Regenerative farmers use carefully managed grazing to introduce manure into their fields and replenish soil microbes. If you have the space to run chickens, rabbits or ducks through your garden at select times of year, you’ll improve your soil while reducing pests (ducks love slugs while chickens will eat most insects). Chickens and ducks are especially useful in early spring before the beds are planted. The chickens will scratch the soil for insects while leaving manure behind, and the ducks will clear out slugs that have moved in during winter.
If you’re not in a position to add domestic animal habitat to your yard, adding locally composted manures, straight compost or even compost tea will help.
8. Rotate crops.
Switching up the crops you plant in your beds will help stop recurring pests and diseases. In the same way, when the same crop or plant family go in the same place year after year, the soil gets depleted of certain nutrients, making it harder to maintain a healthy balance. Instead, keep track of which plants you sow in your beds, ensuring you don’t put them in the same place more than every three or four years.
When you harvest, avoid pulling up old plants by the roots and trim at soil level instead. Plant your next crop into the stubble where possible, since leaving the roots in the ground will help preserve nutrients and other benefits.
How else can I help fight climate change in the garden?
- Convert some of your lawn to growing food or perennials for pollinators.
- For the lawns you do keep, plant drought-tolerant grasses with deep roots.
- Fertilize with local, organic materials.
- Keep plants in the ground as long as possible.
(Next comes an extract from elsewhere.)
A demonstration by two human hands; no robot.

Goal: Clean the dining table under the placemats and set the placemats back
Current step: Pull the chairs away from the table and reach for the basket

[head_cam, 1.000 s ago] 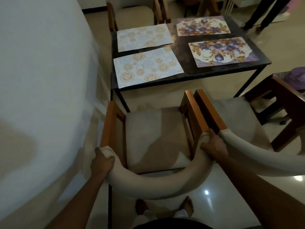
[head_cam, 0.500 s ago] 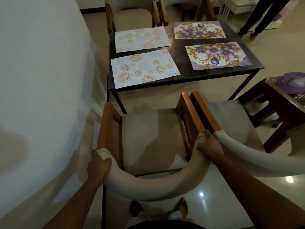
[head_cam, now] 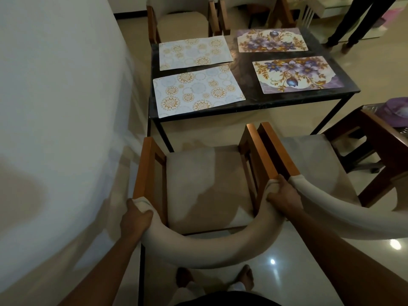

Avoid removing non-invasive weeds until you’re ready to plant.
- Reduce or eliminate garden plastics.
- Return kitchen waste to your garden by composting.
- Tell your friends about regenerative gardening. Ask them if they’d like to learn to grow regeneratively, too.
- Explore some of the resources available that can help you expand your impact, like Project Drawdown, the documentary Kiss the Ground, Green America’s Climate Victory Garden project.